▶ DIRECTIONS FOR THIS TASK: The line count for "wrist" is all that is needed: say how many lines in the listing below contain it.

▶ RAW DATA:
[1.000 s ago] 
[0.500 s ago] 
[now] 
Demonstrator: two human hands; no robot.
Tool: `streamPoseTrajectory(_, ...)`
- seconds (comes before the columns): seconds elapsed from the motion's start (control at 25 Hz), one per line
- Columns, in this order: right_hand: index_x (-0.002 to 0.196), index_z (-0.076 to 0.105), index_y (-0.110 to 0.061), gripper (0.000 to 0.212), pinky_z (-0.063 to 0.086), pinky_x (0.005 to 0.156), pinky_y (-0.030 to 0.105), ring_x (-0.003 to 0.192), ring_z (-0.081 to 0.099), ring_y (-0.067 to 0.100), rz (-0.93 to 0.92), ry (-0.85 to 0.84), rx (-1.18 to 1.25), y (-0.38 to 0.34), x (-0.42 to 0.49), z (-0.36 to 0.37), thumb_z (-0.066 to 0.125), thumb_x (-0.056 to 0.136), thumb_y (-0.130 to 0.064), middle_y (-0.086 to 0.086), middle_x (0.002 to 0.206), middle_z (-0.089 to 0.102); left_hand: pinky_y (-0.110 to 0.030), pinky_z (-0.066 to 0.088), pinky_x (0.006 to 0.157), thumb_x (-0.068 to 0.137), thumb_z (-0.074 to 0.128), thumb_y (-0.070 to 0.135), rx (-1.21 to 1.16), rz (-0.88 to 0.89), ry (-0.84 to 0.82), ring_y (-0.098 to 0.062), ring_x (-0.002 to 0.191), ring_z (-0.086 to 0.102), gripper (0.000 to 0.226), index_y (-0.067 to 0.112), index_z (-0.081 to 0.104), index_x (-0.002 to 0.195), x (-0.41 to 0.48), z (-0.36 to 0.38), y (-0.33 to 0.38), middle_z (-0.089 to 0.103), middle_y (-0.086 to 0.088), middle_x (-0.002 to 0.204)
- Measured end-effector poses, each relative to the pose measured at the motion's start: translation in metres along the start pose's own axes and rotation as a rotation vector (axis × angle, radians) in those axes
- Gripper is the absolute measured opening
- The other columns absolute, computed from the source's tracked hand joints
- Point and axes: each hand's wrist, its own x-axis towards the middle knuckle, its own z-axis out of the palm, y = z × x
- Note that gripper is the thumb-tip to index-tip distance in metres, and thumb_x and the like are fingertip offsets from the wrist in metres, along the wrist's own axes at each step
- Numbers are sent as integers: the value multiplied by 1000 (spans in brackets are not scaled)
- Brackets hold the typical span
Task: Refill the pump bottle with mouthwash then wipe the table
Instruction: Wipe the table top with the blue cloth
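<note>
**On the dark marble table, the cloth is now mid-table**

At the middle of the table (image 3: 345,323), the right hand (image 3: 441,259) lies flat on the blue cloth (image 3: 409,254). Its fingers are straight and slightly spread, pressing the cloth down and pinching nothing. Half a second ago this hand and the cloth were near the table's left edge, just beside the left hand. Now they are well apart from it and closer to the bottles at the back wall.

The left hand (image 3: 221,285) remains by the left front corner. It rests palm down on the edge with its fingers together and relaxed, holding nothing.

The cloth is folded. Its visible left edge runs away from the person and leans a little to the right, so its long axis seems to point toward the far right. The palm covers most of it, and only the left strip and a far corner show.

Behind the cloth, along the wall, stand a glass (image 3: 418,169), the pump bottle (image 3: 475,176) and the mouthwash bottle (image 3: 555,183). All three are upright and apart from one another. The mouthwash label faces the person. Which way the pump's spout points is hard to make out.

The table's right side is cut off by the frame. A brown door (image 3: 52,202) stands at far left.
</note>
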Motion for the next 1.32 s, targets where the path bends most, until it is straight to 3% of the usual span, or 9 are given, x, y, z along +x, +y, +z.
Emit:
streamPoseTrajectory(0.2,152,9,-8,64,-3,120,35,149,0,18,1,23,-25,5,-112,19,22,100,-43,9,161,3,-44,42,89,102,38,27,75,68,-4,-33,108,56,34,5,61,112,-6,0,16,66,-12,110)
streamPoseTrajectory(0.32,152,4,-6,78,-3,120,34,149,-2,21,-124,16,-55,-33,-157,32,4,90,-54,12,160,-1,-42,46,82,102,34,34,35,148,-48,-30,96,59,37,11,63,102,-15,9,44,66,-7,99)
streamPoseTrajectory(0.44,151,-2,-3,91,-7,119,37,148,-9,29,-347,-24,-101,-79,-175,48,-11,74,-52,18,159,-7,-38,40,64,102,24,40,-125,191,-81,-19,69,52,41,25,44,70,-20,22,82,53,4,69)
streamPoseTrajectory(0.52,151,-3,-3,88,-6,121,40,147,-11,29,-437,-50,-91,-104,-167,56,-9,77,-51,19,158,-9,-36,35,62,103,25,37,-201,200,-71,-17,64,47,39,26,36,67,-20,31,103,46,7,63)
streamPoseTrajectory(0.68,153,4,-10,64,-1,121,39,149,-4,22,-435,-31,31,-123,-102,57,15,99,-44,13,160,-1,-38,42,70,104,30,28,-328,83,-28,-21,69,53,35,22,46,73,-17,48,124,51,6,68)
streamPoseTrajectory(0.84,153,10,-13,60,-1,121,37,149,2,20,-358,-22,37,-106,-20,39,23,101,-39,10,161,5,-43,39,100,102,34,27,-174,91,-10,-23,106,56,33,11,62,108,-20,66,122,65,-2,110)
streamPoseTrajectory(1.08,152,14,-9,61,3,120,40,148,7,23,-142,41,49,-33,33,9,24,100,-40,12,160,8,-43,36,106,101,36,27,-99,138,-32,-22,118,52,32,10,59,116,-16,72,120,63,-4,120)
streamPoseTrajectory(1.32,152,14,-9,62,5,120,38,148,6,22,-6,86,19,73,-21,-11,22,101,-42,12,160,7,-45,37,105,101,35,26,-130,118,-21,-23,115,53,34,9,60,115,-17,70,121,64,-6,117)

▶ FINISHED TASK: 2